The Production-Level Hungarian ClusterGrid Initiative

by Péter Stefán


A breakthrough represented by the Hungarian ClusterGrid was achieved when production grid development commenced in mid-2002, involving hundreds of desktop computer nodes. Launching ClusterGrid has been a result of centred research/development and organizational/management efforts. However, the investments have already returned manifold by using the 500 Gflops supercomputing power of a production PC grid in many scientific fields.

The Hungarian ClusterGrid Infrastructure handles the Grid problem in a slightly different way to contemporary grid systems, building up from low-level hardware to the application level by introducing a layered architectural model. As its name suggests, the basic building blocks of the grid are PC labs that perform dual functions. During the day, the labs, which are located at universities, high schools or even public libraries, serve an educational purpose in an office-like environment. Whenever they are fulfilling this function – typically during nights and weekends – they are used for supercomputing in a Unix environment.

The production grid is used by researchers from many scientific fields and their industrial partners: mathematics, biology, chemistry, and data mining are a few examples of scientific areas that need large amounts of computational power and make use of such facilities with true parallel and parameter study applications. One of the most popular case studies is simulating the radiation process within the heater elements of a nuclear reactor.

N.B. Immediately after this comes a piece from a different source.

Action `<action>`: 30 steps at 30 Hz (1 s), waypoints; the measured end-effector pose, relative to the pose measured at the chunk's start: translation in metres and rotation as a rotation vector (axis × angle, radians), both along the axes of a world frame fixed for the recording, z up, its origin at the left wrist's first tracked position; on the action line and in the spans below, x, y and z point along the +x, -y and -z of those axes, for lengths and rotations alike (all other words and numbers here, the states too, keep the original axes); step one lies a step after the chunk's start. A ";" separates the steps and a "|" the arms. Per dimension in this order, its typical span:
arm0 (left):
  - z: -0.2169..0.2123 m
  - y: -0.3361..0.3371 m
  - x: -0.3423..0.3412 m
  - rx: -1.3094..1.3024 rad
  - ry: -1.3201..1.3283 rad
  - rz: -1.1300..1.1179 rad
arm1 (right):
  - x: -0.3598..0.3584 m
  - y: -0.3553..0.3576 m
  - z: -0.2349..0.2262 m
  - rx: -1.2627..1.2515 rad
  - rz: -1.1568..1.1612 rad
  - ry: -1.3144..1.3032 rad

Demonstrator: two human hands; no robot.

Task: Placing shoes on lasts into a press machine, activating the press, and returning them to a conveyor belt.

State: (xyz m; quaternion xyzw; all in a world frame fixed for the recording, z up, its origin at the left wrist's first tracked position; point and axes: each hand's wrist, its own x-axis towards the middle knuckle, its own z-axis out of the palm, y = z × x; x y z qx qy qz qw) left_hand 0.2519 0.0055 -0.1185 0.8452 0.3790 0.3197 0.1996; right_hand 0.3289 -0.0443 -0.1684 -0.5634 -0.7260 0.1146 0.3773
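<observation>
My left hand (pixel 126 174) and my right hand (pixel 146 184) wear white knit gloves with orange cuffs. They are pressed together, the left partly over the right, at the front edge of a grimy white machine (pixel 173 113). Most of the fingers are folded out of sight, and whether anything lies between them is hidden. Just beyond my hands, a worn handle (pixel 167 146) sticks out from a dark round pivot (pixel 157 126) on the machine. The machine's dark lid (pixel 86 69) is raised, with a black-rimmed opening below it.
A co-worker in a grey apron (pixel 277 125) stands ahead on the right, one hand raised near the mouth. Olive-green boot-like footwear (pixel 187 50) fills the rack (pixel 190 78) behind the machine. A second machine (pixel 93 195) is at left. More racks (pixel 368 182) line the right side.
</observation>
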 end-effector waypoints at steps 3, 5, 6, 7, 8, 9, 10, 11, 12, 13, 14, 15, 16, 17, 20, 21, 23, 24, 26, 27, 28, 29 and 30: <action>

At the technical level, there are many novel technological elements introduced in the ClusterGrid. The first innovative feature compared to traditional grid systems is that the labs are connected to one another through private computer networking (see Figure), using the capabilities of the high-bandwidth Hungarian Academic Network in order to enhance security and user confidence in the whole system.

The second innovative element is the use of dynamic user mapping during job execution. One of the most serious causes of bottlenecks in contemporary solutions is the insufficient separation of user and job credentials, which yields monitoring and authorization problems. Furthermore, it is not necessary in the ClusterGrid architecture to have the submitter’s user credentials configured at all clusters or supercomputers in the grid. This gives much more freedom to jobs traversing through different resources (in fact the job becomes an atomic unit on which different operations, such as execution, transfer, store etc can be defined).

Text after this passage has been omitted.